> _Try it_
An exact transcription of all the data is required.
• • • •
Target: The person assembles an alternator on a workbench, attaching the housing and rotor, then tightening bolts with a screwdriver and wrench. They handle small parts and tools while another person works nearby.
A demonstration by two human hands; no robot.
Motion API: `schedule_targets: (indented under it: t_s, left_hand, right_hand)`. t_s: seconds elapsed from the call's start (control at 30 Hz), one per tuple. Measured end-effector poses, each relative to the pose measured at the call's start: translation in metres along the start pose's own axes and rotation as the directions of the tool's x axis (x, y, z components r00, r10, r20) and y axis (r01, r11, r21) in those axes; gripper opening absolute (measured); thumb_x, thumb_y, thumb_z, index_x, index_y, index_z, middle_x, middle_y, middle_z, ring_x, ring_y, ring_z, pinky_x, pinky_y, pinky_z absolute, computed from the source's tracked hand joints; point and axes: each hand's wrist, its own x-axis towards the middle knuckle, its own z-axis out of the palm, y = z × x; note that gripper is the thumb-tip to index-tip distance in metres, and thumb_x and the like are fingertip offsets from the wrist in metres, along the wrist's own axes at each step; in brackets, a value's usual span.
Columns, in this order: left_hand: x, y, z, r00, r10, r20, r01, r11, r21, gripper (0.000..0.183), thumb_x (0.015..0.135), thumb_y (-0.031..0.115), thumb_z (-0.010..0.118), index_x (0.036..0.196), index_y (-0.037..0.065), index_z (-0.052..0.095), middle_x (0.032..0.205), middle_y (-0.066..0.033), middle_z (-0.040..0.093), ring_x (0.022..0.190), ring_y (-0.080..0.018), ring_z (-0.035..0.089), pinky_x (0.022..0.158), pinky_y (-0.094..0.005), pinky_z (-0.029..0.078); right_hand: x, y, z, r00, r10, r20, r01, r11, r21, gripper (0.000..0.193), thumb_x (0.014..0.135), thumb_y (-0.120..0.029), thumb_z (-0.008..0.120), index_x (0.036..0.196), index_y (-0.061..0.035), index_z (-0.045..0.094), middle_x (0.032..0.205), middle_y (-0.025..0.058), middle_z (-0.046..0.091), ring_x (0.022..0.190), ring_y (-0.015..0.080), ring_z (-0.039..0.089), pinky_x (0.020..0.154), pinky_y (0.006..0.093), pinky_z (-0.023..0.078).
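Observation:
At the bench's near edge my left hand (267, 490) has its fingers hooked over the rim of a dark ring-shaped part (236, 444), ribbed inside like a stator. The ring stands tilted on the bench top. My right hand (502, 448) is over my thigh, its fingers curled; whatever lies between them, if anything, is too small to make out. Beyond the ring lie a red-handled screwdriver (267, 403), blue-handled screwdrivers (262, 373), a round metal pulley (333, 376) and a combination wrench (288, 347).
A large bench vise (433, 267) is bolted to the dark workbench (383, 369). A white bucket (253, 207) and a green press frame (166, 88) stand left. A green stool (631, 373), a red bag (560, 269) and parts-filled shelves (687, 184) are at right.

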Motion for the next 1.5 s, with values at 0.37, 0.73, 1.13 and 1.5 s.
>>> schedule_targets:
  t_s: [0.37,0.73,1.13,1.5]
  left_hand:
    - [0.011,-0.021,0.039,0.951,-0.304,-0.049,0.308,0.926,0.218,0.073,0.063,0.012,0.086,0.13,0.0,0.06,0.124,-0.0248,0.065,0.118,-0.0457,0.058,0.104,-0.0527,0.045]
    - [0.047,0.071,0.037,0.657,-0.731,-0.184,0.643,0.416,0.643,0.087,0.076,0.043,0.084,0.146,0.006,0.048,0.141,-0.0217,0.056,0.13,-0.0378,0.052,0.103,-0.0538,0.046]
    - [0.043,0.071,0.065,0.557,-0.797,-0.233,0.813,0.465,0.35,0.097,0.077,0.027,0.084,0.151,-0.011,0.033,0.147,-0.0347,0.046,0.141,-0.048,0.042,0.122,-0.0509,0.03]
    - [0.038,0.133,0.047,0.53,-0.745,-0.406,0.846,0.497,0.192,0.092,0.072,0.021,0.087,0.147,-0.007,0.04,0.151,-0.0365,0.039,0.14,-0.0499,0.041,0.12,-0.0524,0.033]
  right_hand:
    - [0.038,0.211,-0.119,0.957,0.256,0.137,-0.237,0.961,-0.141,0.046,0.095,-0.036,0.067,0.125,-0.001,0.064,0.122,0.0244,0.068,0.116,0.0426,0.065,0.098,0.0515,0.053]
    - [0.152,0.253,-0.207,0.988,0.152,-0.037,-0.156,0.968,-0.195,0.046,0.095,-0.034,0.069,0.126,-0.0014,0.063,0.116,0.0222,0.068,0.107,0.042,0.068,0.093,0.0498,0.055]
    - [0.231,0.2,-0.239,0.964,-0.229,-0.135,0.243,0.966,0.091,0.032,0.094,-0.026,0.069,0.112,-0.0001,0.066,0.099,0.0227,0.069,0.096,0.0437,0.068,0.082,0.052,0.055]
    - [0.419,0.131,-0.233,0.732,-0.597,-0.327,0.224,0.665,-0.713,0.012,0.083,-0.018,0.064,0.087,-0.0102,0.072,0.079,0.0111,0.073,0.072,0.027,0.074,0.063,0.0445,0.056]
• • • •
> _Task response_
Target: The person assembles an alternator on a workbench, attaching the housing and rotor, then tightening bolts with a screwdriver and wrench. They handle small parts and tools while another person works nearby.
A demonstration by two human hands; no robot.
Motion API: `schedule_targets: (indented under it: t_s, left_hand, right_hand)`. t_s: seconds elapsed from the call's start (control at 30 Hz), one per tuple. Measured end-effector poses, each relative to the pose measured at the call's start: translation in metres along the start pose's own axes and rotation as the directions of the tool's x axis (x, y, z components r00, r10, r20) and y axis (r01, r11, r21) in those axes; gripper opening absolute (measured); thumb_x, thumb_y, thumb_z, index_x, index_y, index_z, middle_x, middle_y, middle_z, ring_x, ring_y, ring_z, pinky_x, pinky_y, pinky_z absolute, computed from the source's tracked hand joints; point and axes: each hand's wrist, its own x-axis towards the middle knuckle, its own z-axis out of the palm, y = z × x; note that gripper is the thumb-tip to index-tip distance in metres, and thumb_x and the like are fingertip offsets from the wrist in metres, along the wrist's own axes at each step; in brackets, a value's usual span.
Columns, in this order: left_hand: x, y, z, r00, r10, r20, r01, r11, r21, gripper (0.000..0.183), thumb_x (0.015..0.135), thumb_y (-0.031..0.115), thumb_z (-0.010..0.118), index_x (0.036..0.196), index_y (-0.037..0.065), index_z (-0.052..0.095), middle_x (0.032..0.205), middle_y (-0.066..0.033), middle_z (-0.040..0.093), ring_x (0.022..0.190), ring_y (-0.080..0.018), ring_z (-0.035..0.089), pinky_x (0.022..0.158), pinky_y (-0.094..0.005), pinky_z (-0.029..0.078); right_hand: x, y, z, r00, r10, r20, r01, r11, r21, gripper (0.000..0.193), thumb_x (0.014..0.135), thumb_y (-0.120..0.029), thumb_z (-0.008..0.120), index_x (0.036..0.196), index_y (-0.061..0.035), index_z (-0.045..0.094), middle_x (0.032..0.205), middle_y (-0.025..0.058), middle_z (-0.046..0.091), ring_x (0.022..0.190), ring_y (-0.015..0.080), ring_z (-0.039..0.089), pinky_x (0.020..0.154), pinky_y (0.006..0.093), pinky_z (-0.023..0.078).
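Observation:
At the bench's near edge my left hand (267, 490) has its fingers hooked over the rim of a dark ring-shaped part (236, 444), ribbed inside like a stator. The ring stands tilted on the bench top. My right hand (502, 448) is over my thigh, its fingers curled; whatever lies between them, if anything, is too small to make out. Beyond the ring lie a red-handled screwdriver (267, 403), blue-handled screwdrivers (262, 373), a round metal pulley (333, 376) and a combination wrench (288, 347).
A large bench vise (433, 267) is bolted to the dark workbench (383, 369). A white bucket (253, 207) and a green press frame (166, 88) stand left. A green stool (631, 373), a red bag (560, 269) and parts-filled shelves (687, 184) are at right.
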
Motion for the next 1.5 s, with values at 0.37, 0.73, 1.13 and 1.5 s.
>>> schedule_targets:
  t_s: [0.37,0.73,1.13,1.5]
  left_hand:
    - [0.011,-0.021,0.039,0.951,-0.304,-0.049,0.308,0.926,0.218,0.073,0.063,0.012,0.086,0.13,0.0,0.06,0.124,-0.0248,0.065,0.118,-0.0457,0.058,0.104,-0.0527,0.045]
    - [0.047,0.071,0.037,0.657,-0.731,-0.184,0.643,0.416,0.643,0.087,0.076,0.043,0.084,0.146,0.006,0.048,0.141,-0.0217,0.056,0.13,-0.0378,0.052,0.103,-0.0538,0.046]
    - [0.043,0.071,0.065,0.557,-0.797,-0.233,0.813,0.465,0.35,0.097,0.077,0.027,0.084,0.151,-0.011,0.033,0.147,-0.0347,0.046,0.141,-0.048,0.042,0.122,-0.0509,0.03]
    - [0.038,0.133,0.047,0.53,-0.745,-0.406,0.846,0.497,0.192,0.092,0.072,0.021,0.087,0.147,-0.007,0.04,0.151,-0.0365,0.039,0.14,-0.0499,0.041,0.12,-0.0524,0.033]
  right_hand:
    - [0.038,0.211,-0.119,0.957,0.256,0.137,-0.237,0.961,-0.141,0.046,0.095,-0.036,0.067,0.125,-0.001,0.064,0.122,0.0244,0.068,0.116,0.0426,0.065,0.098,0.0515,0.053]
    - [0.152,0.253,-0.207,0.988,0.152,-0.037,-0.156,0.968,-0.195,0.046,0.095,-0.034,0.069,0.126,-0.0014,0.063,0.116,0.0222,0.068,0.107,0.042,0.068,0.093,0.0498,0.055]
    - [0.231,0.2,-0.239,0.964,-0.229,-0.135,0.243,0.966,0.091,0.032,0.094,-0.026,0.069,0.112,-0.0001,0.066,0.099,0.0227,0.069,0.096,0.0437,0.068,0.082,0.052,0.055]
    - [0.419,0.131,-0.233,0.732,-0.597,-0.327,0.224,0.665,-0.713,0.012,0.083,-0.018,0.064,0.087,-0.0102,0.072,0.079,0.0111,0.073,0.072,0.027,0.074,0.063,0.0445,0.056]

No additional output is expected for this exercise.